:: THE PROBLEM ::
Scan the data below. Pull out each line where "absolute" occurs.

--- START ---

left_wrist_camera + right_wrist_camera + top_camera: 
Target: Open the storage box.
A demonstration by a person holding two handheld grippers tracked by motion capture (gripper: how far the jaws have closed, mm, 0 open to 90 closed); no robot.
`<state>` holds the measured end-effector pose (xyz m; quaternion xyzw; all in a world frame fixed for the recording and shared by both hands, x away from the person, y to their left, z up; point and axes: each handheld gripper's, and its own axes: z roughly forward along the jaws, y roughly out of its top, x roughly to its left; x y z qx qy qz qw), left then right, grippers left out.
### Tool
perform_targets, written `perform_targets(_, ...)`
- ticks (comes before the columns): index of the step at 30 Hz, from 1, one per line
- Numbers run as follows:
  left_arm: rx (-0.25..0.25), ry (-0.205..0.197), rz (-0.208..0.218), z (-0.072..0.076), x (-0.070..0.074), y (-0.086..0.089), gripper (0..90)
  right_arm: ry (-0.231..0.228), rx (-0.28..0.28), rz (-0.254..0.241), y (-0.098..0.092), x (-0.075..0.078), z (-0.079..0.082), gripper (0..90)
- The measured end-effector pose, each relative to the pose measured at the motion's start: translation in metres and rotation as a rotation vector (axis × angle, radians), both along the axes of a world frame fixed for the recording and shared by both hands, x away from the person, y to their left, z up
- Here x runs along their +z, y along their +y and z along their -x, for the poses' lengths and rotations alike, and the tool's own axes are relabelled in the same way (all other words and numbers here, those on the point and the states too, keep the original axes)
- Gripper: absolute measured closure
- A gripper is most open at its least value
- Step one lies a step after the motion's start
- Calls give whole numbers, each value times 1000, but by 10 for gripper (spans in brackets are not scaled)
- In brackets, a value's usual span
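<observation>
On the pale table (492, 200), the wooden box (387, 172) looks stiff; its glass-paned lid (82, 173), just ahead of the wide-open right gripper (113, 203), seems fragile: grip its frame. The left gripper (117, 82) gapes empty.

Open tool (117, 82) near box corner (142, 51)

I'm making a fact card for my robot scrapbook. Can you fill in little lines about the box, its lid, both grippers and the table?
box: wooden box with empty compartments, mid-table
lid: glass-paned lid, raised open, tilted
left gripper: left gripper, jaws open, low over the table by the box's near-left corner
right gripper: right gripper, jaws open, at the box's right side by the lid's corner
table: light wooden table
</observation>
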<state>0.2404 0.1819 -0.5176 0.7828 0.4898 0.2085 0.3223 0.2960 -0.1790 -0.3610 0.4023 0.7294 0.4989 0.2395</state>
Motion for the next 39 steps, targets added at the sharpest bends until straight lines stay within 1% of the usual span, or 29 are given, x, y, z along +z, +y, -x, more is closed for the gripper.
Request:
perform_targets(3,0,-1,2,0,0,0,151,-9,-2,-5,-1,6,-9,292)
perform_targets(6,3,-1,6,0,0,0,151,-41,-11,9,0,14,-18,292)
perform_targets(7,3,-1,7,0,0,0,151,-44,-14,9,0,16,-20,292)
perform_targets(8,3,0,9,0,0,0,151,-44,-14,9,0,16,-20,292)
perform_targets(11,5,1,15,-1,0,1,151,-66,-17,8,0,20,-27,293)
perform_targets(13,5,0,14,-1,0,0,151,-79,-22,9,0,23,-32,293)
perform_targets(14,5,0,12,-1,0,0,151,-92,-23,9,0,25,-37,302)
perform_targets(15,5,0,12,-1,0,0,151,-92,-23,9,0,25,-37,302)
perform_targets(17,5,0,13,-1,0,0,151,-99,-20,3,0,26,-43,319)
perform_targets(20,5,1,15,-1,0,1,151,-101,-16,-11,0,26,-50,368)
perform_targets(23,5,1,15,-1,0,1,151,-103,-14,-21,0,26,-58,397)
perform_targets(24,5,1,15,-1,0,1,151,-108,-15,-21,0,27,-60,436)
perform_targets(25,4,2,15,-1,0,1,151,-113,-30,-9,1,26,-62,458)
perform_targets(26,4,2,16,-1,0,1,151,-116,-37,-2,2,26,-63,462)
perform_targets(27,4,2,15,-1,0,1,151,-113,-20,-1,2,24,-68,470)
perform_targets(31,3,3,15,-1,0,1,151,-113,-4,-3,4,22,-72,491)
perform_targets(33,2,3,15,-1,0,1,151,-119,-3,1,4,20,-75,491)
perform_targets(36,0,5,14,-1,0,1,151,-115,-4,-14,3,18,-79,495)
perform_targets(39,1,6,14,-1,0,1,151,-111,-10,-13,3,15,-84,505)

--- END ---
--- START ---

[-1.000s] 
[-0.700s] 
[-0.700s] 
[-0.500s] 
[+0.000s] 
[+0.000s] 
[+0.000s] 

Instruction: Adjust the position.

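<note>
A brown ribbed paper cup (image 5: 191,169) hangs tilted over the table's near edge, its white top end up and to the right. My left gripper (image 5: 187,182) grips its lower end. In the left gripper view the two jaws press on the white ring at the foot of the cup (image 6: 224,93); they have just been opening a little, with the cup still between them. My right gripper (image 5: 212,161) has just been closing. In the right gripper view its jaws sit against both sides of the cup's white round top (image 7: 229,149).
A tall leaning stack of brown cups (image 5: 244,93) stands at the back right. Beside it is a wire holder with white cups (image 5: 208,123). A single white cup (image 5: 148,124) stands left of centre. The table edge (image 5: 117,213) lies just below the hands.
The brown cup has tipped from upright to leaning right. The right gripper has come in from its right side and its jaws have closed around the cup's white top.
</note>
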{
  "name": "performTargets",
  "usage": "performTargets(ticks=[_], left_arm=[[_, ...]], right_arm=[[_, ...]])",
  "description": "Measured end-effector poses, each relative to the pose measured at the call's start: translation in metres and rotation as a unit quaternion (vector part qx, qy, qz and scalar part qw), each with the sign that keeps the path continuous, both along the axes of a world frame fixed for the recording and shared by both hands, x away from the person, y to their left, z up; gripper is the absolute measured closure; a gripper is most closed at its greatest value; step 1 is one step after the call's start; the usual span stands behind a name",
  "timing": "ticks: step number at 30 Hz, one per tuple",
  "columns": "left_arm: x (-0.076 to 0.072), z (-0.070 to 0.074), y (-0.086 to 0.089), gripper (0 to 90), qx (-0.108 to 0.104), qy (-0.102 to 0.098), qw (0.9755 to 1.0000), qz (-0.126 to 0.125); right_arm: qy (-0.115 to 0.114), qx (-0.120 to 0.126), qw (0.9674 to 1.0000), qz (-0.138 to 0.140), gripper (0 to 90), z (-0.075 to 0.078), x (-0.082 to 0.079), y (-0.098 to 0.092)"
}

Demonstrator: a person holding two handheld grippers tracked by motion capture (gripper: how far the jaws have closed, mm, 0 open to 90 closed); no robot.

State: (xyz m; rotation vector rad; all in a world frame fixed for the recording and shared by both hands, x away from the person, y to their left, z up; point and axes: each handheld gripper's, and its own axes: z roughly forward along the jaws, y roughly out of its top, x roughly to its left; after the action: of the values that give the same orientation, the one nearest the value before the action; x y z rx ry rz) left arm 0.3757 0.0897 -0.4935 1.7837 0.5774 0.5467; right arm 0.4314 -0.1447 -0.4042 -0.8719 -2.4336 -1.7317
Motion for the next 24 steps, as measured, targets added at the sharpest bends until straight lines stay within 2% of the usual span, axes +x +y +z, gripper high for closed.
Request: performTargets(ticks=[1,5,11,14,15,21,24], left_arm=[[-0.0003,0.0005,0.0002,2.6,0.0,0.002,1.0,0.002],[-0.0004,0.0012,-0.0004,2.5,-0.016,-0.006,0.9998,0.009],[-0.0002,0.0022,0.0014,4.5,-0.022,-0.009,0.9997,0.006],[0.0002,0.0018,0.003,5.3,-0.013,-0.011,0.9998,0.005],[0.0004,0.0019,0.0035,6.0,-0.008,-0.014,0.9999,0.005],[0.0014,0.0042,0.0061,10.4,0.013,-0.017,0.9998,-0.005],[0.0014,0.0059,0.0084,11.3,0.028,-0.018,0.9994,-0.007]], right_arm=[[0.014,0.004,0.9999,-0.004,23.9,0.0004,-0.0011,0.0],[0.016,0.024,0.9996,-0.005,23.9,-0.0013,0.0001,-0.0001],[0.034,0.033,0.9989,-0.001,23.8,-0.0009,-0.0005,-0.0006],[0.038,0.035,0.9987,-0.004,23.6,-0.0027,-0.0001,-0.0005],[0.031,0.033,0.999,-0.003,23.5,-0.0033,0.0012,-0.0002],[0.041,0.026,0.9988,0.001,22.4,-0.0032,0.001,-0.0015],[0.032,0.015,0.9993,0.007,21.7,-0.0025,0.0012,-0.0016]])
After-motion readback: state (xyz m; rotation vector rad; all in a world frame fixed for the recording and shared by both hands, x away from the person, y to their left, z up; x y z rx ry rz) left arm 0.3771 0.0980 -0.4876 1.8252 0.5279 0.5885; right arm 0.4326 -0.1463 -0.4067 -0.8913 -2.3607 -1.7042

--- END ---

:: RESULT OF THE TASK ::
- Gripper: absolute measured closure
  "description": "Measured end-effector poses, each relative to the pose measured at the call's start: translation in metres and rotation as a unit quaternion (vector part qx, qy, qz and scalar part qw), each with the sign that keeps the path continuous, both along the axes of a world frame fixed for the recording and shared by both hands, x away from the person, y to their left, z up; gripper is the absolute measured closure; a gripper is most closed at its greatest value; step 1 is one step after the call's start; the usual span stands behind a name",

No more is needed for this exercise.